In the ACC, Gardner figures to find himself guarded by “bigger guys and maybe more athletic guys,” Wilkins said, “but he’s been handling it all. He’s an interesting kid, where he’s able to get his shot on different defenders. My job in practice is to try to make it tough on him, and he obviously scores better than I ever could have.

“He’s physical when he needs to be, he’s finesse when he needs to be. So I think he kind of had all of that figured out, and now it’s just about being prepared for the different things he’ll see in the ACC. But he’s playing well.”

In the Cavaliers’ Blue-White intrasquad scrimmage at JPJ this month, Gardner posted game highs in points (18) and rebounds (10) and also had two assists and one blocked shot. The biggest challenge for Gardner so far, Williford said, has been “just learning how we play in general. The small things––making the right pass, being in the right position defensively, all of the nuances of what we do and what’s made us good––he’s still trying to figure that stuff out.”

When Gardner entered the transfer portal in late March, the response overwhelmed him.

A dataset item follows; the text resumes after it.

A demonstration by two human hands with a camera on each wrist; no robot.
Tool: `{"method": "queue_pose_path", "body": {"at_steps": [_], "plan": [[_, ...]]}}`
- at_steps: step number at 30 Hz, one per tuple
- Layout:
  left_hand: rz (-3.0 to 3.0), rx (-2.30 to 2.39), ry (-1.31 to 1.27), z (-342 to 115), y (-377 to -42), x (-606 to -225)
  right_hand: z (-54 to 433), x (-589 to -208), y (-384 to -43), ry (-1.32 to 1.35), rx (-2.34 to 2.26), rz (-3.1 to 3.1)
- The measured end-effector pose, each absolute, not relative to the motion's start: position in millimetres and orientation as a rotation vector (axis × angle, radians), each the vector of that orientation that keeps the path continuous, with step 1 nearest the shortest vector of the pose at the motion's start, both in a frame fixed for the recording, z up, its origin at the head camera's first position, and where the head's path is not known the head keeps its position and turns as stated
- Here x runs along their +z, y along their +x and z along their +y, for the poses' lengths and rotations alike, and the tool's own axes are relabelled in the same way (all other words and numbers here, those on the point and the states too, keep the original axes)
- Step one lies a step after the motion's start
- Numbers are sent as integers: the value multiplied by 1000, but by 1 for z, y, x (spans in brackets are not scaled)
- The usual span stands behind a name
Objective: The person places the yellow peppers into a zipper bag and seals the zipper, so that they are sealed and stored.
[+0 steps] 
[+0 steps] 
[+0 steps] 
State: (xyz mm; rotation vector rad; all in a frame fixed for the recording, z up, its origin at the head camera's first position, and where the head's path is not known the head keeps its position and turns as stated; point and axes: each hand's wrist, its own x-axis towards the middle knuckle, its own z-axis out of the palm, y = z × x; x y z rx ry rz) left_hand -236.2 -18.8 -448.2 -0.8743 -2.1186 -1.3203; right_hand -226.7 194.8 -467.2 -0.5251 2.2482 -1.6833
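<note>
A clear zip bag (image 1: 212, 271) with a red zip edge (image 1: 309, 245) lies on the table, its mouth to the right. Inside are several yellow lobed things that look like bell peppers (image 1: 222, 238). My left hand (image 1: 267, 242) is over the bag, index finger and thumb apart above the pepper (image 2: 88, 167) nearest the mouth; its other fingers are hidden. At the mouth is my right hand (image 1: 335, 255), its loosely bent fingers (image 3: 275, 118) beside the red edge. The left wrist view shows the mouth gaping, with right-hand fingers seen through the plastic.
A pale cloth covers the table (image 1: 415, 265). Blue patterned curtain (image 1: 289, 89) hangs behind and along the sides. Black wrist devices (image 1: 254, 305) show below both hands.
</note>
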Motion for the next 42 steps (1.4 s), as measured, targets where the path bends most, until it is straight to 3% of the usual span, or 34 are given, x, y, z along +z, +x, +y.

“That was probably the craziest 24 hours in my life,” he said, “getting calls from essentially two-thirds of the ACC, half the SEC, and a couple other schools. It was a lot.”

COVID-19 protocols meant conversations could be not in person, “so you have to decide who you like the best,” Gardner said, “and then set up Zooms instead of visiting the campus. It was definitely a crazy process, but ultimately, I think, Virginia just stood out the most. It was just who they are as people, what they want to accomplish, and then the ACC stood out as well. And then Charlottesville is three hours from home, so it’s not terrible on my family.”

He committed to UVA without having visited, but Gardner said the transition has been smooth for him. Charlottesville reminds him of Greenville, and he likes being in a college town.

Gardner, who’s majoring in Youth & Social Innovation in the School of Education and Human Development, is rooming with another transfer, guard Armaan Franklin, who came to UVA from Indiana.

“We’re definitely building chemistry,” Gardner said.

With the pandemic ongoing, attendance at JPJ was severely restricted last season, and that was the case at most East Carolina games, too. The atmosphere will be different this season. The Hoos have won 85 percent of their home games under Bennett, and Gardner can’t wait to play in front of fired-up crowds again.

“I’m excited,” he said. “It’s been a while.”